Croisement de la rue Tolbiac et de la rue du Chevaleret. « Un sale quartier, un foutu coin. […] Ca pue trop la misère, la merde et le malheur... », laissait dire Léo Malet à Nestor Burma à propos de ce quartier dans les années 1950. Tout a bien changé depuis l’avènement de la nouvelle bibliothèque nationale, de la sortie de terre de l’avenue de France et des nouveaux quartiers d’affaires, universitaire, de Massena. Toutefois, cette intersection souligne différentes ruptures. Rupture du tissu urbain, changement d’échelle, de densité et de facture des édifices. Rupture physique puisque le quartier Tolbiac s’inscrit sur deux niveaux de référence distincts, séparés d’environ 8 à 10 m (implantation partielle au-dessus d’emprises ferroviaires).
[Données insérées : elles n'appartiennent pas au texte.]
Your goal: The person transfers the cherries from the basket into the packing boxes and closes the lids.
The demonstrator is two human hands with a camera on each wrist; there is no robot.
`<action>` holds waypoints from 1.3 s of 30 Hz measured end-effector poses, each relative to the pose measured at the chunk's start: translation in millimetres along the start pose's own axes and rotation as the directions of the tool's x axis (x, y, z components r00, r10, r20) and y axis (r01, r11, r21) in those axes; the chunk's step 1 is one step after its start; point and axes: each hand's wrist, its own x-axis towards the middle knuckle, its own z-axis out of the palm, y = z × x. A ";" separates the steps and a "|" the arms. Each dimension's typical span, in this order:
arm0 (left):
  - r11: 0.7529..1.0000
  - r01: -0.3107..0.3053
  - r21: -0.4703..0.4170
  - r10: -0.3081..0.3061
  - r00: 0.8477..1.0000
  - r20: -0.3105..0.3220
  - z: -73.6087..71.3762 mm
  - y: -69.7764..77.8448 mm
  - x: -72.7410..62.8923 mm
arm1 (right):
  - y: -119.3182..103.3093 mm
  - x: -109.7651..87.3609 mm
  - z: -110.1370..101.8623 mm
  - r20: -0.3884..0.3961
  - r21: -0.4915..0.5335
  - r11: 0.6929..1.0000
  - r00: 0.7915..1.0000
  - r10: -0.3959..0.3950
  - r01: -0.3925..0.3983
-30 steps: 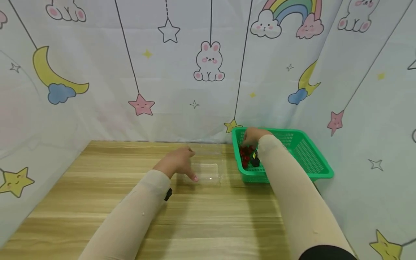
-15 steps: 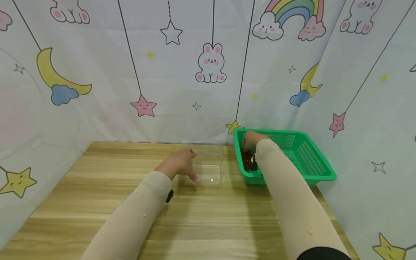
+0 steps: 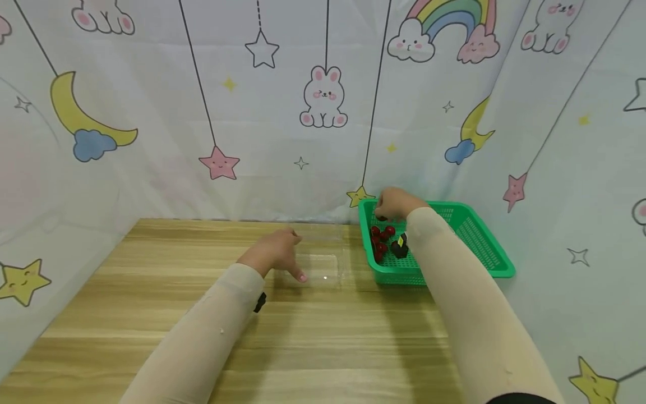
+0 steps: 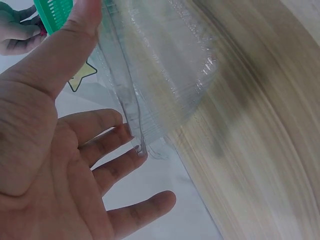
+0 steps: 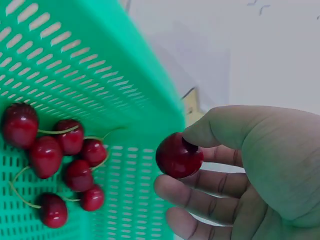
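Free lane: bare wood-grain table (image 3: pixel 328 348) between the left forearm (image 3: pixel 202 342) and right forearm (image 3: pixel 469 292), running up to the front edge of the clear plastic container (image 3: pixel 323 266). More free table left of the left forearm. Narrow free strip between container and green perforated plastic basket (image 3: pixel 398 276). Container's left side blocked: left hand (image 3: pixel 272 252) there, fingertips touching its edge. Basket's back-left corner blocked by right hand (image 3: pixel 398 203) pinching a dark red cherry (image 5: pixel 175 157); right forearm spans the front rim. Loose red cherries (image 5: pixel 46 157) obstruct the basket's left end. White cartoon-print curtain (image 3: pixel 277 123) bounds back and right, close behind the basket.
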 end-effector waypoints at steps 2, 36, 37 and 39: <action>1.000 -0.002 0.007 0.002 1.000 0.004 -0.1 0.0 -0.4 | -6.8 -3.6 -0.7 -0.021 -0.031 0.999 0.999 -0.024 0.023; 1.000 -0.016 0.013 0.016 0.999 0.030 0.2 -1.6 1.3 | -124.7 -5.5 133.3 0.096 -0.151 0.923 0.934 -0.344 0.355; 1.000 -0.015 0.011 0.015 1.000 0.027 -0.1 -1.5 1.1 | -125.3 -4.2 135.6 0.102 -0.144 0.926 0.936 -0.337 0.349; 1.000 -0.017 0.007 0.017 1.000 0.022 -0.6 -1.3 0.5 | -126.2 -2.1 139.3 0.114 -0.133 0.931 0.938 -0.328 0.341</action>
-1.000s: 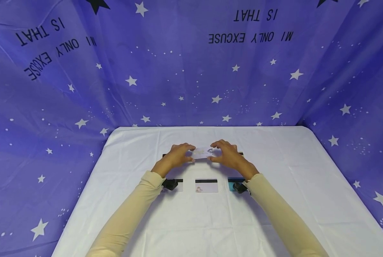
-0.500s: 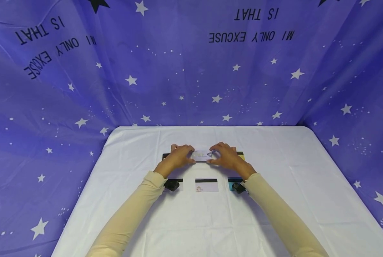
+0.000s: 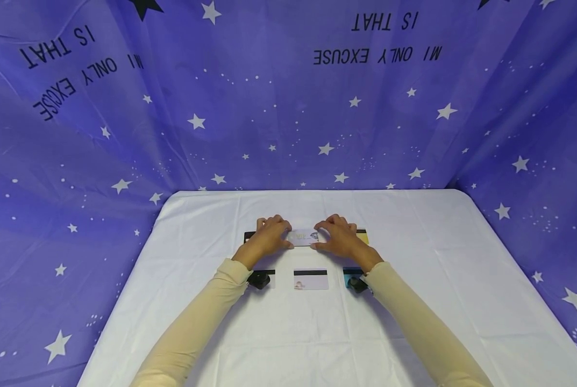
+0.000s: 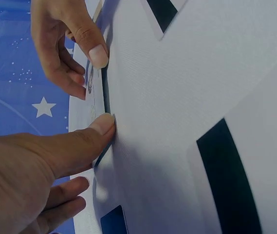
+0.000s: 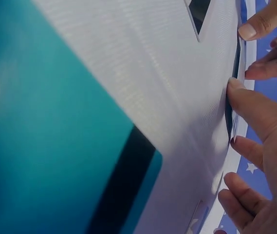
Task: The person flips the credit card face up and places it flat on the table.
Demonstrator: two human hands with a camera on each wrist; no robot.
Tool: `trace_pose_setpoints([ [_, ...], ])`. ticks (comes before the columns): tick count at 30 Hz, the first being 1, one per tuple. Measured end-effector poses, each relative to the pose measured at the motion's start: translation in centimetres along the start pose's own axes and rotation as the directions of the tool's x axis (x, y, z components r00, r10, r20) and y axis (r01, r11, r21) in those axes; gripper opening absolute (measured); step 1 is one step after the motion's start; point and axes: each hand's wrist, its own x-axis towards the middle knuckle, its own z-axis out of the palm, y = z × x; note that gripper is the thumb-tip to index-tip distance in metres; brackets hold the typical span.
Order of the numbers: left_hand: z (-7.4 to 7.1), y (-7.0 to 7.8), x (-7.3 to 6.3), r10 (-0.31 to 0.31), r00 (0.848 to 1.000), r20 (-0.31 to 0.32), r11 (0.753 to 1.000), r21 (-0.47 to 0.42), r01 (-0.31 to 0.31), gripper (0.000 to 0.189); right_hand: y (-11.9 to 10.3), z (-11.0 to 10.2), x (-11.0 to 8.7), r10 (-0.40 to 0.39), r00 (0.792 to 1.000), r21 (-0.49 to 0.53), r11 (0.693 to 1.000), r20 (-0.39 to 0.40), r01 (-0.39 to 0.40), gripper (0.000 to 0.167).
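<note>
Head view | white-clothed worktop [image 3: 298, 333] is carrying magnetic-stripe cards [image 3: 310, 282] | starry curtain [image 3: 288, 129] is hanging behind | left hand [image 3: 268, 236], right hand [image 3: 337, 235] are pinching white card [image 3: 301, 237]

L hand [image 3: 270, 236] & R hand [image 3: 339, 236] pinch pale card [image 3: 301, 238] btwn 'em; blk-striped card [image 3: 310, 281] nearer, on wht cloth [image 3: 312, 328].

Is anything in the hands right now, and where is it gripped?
Yes, a pale printed card: the left hand pinches its left end, the right hand its right end, thumbs toward the near edge.
</note>
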Motion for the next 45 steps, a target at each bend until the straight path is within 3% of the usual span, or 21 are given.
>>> trace_pose_setpoints([
  [23, 0.17, -0.03, 0.05, 0.004, 1.0, -0.031, 1.0, 0.027, -0.003, 0.049, 0.13, 0.05, -0.17, 0.05, 0.998, 0.054, 0.997, 0.038, -0.052, 0.061],
  [45, 0.71, -0.2, -0.17, 0.008, 0.997, -0.076, 1.0, 0.022, -0.006, 0.05, 0.12, 0.28, -0.59, 0.052, 0.998, 0.087, 0.995, 0.03, -0.055, 0.054],
])
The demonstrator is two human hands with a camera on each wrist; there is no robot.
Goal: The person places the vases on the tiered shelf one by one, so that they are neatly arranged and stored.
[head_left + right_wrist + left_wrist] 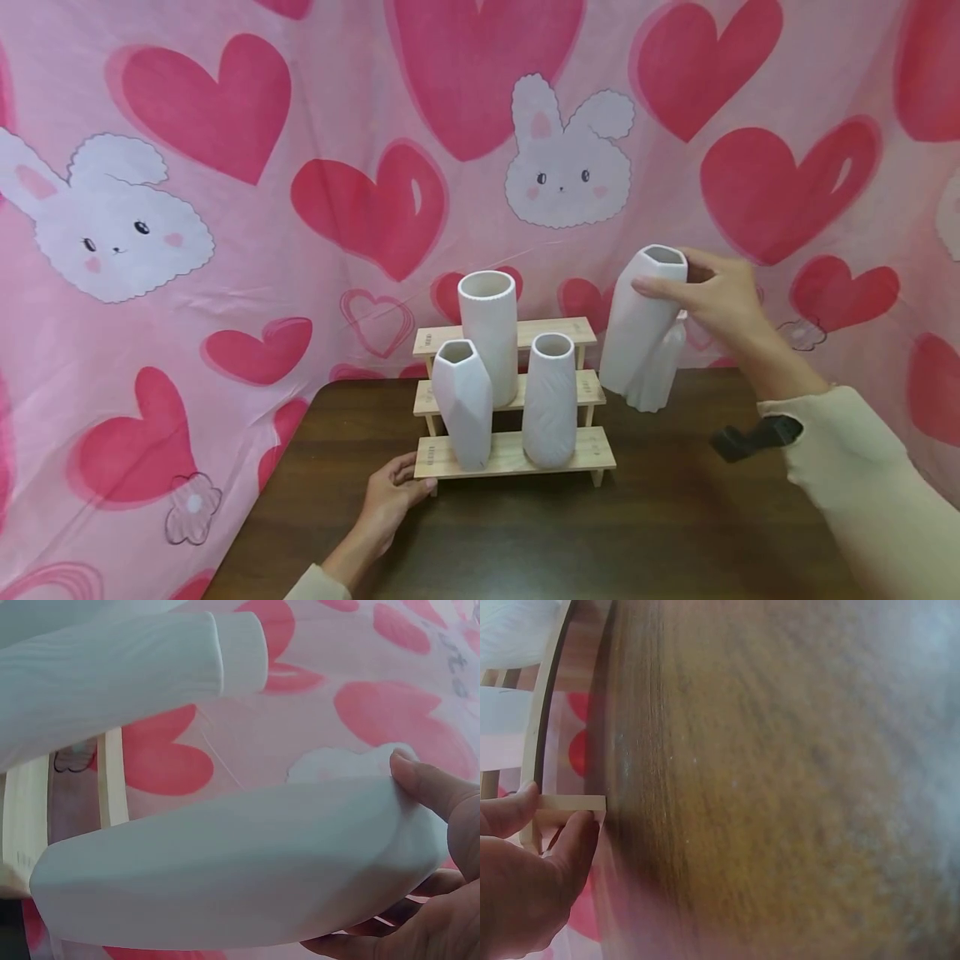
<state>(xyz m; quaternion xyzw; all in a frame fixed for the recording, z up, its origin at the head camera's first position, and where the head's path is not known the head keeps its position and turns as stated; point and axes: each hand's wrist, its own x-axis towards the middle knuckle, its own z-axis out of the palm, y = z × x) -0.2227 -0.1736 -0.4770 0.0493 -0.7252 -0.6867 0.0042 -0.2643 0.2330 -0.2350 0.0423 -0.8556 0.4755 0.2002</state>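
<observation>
My right hand [716, 292] grips a white faceted vase [633, 333] near its mouth, to the right of a three-tier wooden stand [510, 452]. The vase leans, its base toward the stand. In the right wrist view, thumb and fingers span the upper end of that vase [225, 862]. Down at the stand's front left corner, my left hand [390, 500] pinches the step and its short leg [574, 802]. Another faceted vase [467, 408] stands on the lowest step at left, with a leaf-textured vase [551, 408] at right. A tall cylindrical vase [491, 350] rises from the middle step.
Beside the held vase, partly hidden by it, is a small narrow-necked white vase [658, 371] with a fluted lower part. The stand rests on a dark brown wooden table [525, 542]. Behind hangs a pink cloth [480, 233] with hearts and rabbits.
</observation>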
Jusqu'à une rupture sociale, le Sud-Ouest étant plus populaire.

 

La contrainte de l’exercice était d’implanter un programme mixte (logements sociaux t1, t2, t3, t4 ; tertiaire et commerces) à la manière d’une rotule mettant en contact les différentes fractures. Pour ce faire, la para domus, la maison à côté, présente plusieurs monolithes épannelés à partir d’un seul bloc par les différentes circulations. Ce sont elles qui dirigent cet endroit, tandis que les volumes de tailles et de hauteurs différents préfèrent contredire l’effet de densification du quartier. Si nécessaire, ils se surélèvent pour laisser passer les badauds ou les pressés. L'expression monolithique est renforcée par l’adjonction d’une peau en polycarbonate car il était nécessaire de ne pas occulter les nuisances émises par le flux des passants mais aussi par les rues, ses véhicules. Cette peau, poreuse si on le souhaite, filtre les bruits, accueille la lumière et intériorise les habitations.